An increase in trading venues vying for the same markets naturally breeds liquidity fragmentation. Although competition to incumbent exchanges has resulted in technological and cost improvements to the European equities market, the Turquoise chief considers liquidity to be in danger of becoming too dissipated.

BATS Europe, was latest to enter the market on 31 October, making it the fourth European MTF so far, behind Chi-X, Turquoise, and Nasdaq OMX Europe, with another two expected by the end of year.

“It’s unclear how many MTFs the market can support, especially in this lower volume environment,” says Lederman. “If there are too many MTFs that have the same functionality, it’s inefficient and fragmentation for the sake of fragmentation.

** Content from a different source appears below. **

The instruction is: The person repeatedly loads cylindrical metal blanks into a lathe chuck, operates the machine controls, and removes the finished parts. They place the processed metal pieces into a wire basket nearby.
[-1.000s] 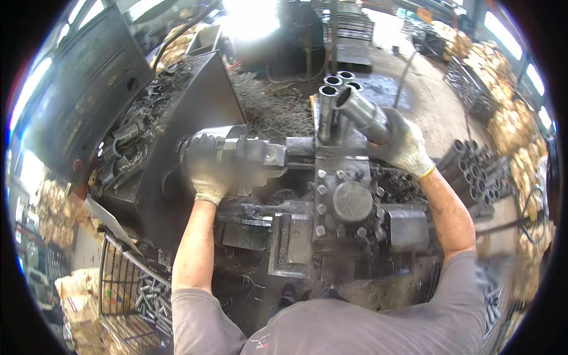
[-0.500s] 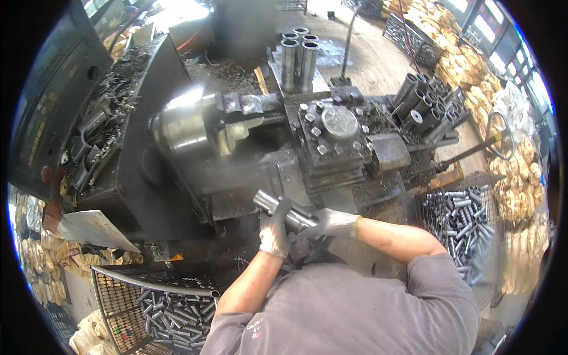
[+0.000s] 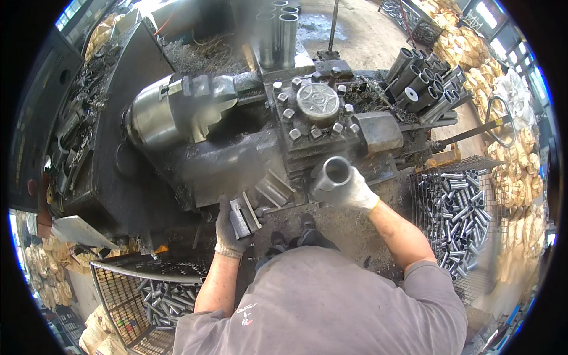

Banks and brokers should draw the line somewhere and make rational decisions about whom they need to connect to.”

At this point in time, Lederman considers MiFID to have actually solved fragmentation in some respects.

“If you wanted to trade bank stocks across countries previously, you had to connect to a dozen or so domestic exchanges,” he says. “At the moment, you now have the choice of pan-European platforms that are supported by pan-European clearers. In this respect, MiFID has eliminated some amazing inefficiencies.”

The principle of best execution – which requires each broker to detail how they intend to get the best trading results for end-clients – is also an area where Lederman thinks MiFID has been successful so far, despite some observers criticising its ambiguity.

“I think best execution has worked well,” said Lederman. “It’s not overly prescriptive and the regulation fundamentally recognises that it is a competitive business and people are going to compete on execution quality and be more analytical about it.”

As MiFID moves into its sophomore year, Lederman says two challenges need to be addressed. Uniform adoption across all member states is one. “We look forward to trading in Spain,” he notes. However, a more pressing matter is interoperability between clearing and settlement firms. This is an issue that has become more prominent in recent weeks, following an announcement by the London Stock Exchange on 24 September to introduce a competitive clearing model.

Such initiatives from national exchanges will not be enough to prevent the migration of liquidity to alterative platforms, according to Lederman. Although they compete fiercely for liquidity, the MTFs have clubbed together to solve another unintended consequence of MiFID: fragmented trade reporting. A working group of prominent MTFs has been established to create a consolidated tape, similar to the US market, which will ensure price formation is not restricted to the primary exchanges.

“The move to a consolidated tape will have implications for how indices and fund values are set and how benchmarks like VWAP are calculated,” says Lederman. “Reference prices will have to take MTFs into consideration in a more standardised way, which will reduce the primacy of incumbent markets.”

So, although MiFID has provided end-investors with some tangible benefits, Lederman admits there is still some work to be done, and not just from a regulatory perspective. “As good as equities trading is relative to other asset classes, there is still room for improvement,” says Lederman.